A spokesperson for HMRC said: "This scheme aimed to create tax losses out of nothing, unchallenged it could have cost the taxpayer £120m in lost tax.

“Tax avoidance schemes generally don't work, leaving the user facing a tax bill together with the costs of the scheme.

“We won't hesitate to challenge aggressive avoidance schemes through the courts. HMRC has protected more than £2.4bn from marketed tax avoidance schemes in 2013/14 alone.”

Barlow and his fellow Take That colleagues are not the only celebrities to have been caught out using aggressive tax avoidance schemes in recent years. In June last year, The Times newspaper investigation revealed that comedian Jimmy Carr had been invested in a Jersey based scheme called K2. 

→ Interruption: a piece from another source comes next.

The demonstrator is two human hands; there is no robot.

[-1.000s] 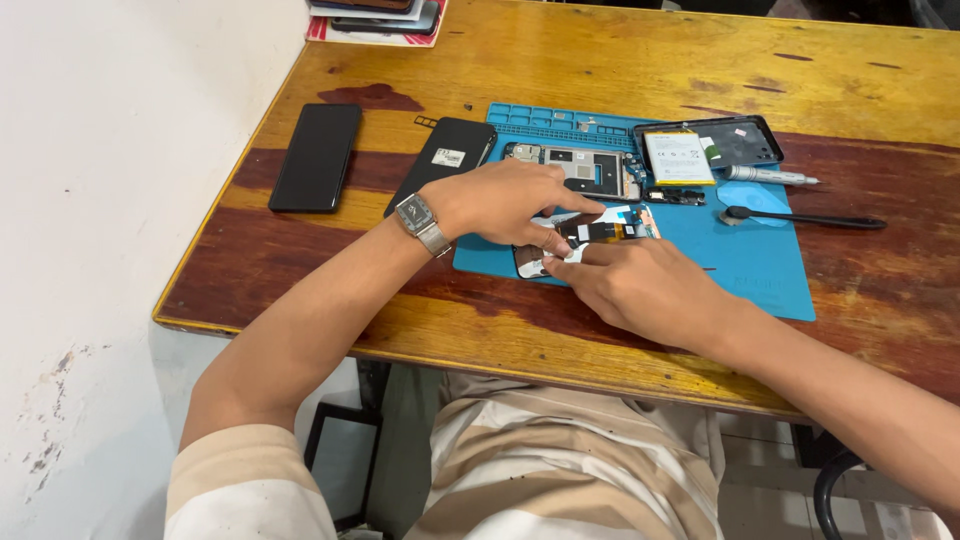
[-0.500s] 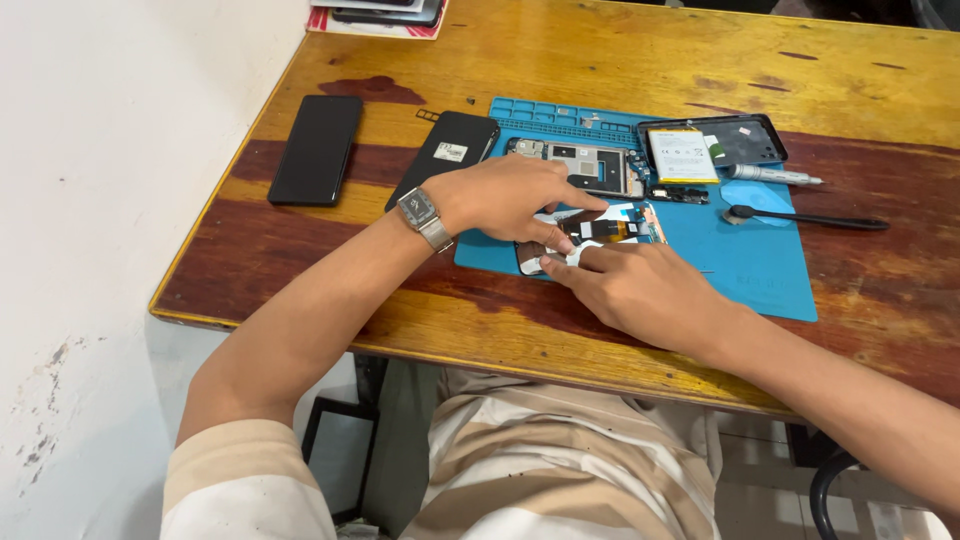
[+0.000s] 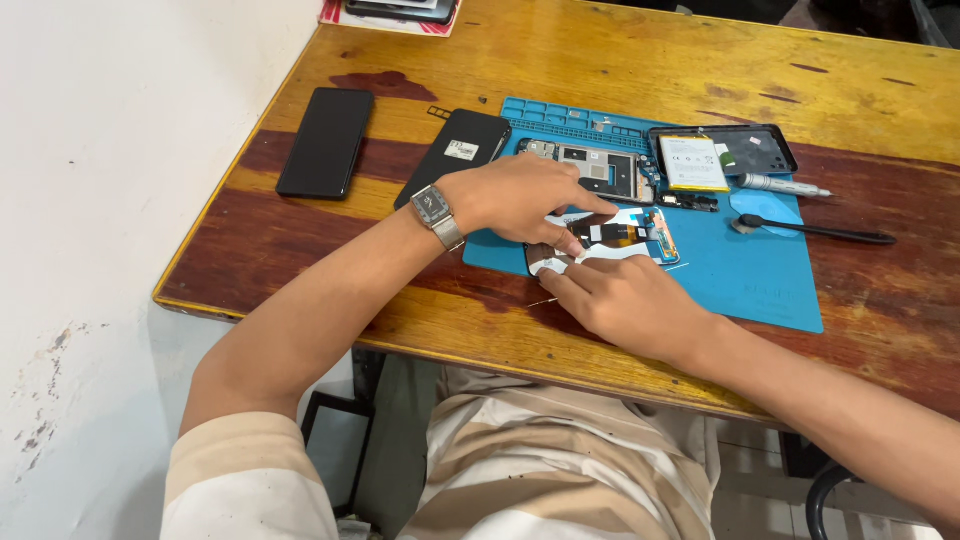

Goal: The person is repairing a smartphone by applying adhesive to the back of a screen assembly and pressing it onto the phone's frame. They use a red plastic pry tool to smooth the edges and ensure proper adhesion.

The revelations later led to the strengthening of the Disclosure of Tax Avoidance Schemes regime.

Andrew Watters, director and tax expert at law firm Thomas Eggar LLP, said: “Another celebrity has learned the hard way that tax really is taxing.  Gary Barlow entered a scheme that generated large losses.

"These losses were anticipated and were set against income from the day job.  For such schemes to work, they have to persuade the tax tribunal the there is a real trade and that the losses are real.  The judge was not so convinced with Mr Barlow’s scheme.

“The consequence is not only a large and unexpected tax bill but also the possibility of large financial penalties.  In addition, for a public figure, there can be considerable reputational damage.

“The message is that taxpayers must be very careful about the nature of their tax planning.”